A Busy Person’s Guide to Eating Healthy: 20 Realistic Hacks

It’s not easy to eat healthy.

From work schedules to weekend warrior-ing, finding the time to shop, cook, and eat clean (let alone eat delicious food) can feel tough. We understand busy, which is why we want to share some of our favorite hacks for eating healthy on a crazy schedule. It’s possible! Last week, we shared a few tips on making a paleo diet more convenient. This week, we want to give tips that are a little bit more general – because just getting the right amount of nutrients every day will help you to boost energy, improve productivity, look better, feel better, and be the best possible version of yourself. Ahem, straight to the point: 

#1 Use your microwave.


It’s not as detrimental to your health as you think. While common belief has it that nuked food is toxic and/or stripped of its nutrition, there really is no evidence to show that microwaved food can harm your health. (Check out this interesting article from Paleo Leap, which debunks the myth.) In reality, your microwave will help you prep food faster, giving you more time and energy to do the things you love.

#2 Cook once, store, and eat many times.


Use your weekends. Cook larger portions of meals that you can store in the fridge (but not too large that you’ll waste food!) and eat them throughout the week, so that you have home-cooked, prepared meals already waiting for you.
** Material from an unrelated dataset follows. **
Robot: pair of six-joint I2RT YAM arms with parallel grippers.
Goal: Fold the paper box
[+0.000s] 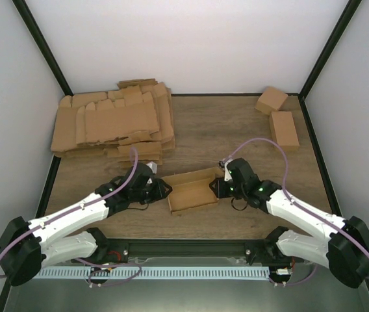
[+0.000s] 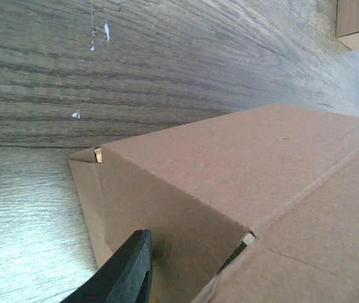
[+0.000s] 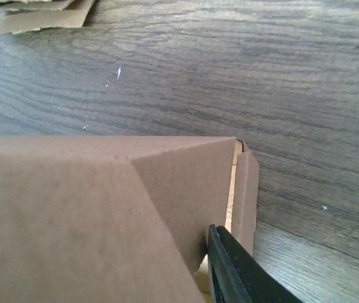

Saturdays and/or Sundays (or whatever day you have off) are a great time to cook in batches, thereby cutting down your post-work prep time (and avoiding that takeout) on busier days. It’s all in the timing.

#3 Set aside time.


Speaking of timing, it’ll help to set aside half-hour increments to eat three full meals a day. Make it intentional. Write it in your schedule. Re-positioning mealtime as a necessary, important activity rather than a grab-and-go kind of deal will help you avoid snacking on unhealthy “impulse” foods throughout the day. Planning out your mealtimes will also help you eat more mindfully, thereby helping you manage your cravings, weight, and health.

#4 Embrace food tech.


Don’t waste anymore time slogging to the supermarket. Get your groceries delivered to you. Yes, it’s a reality now, thanks to the upswing in food tech companies that understand the realities of a modern schedule. Online grocery services like FreshDirect allow you to shop online for fruits, veggies, snacks, and other ingredients, and deliver them right to your home. Of course, you might still have to cook. 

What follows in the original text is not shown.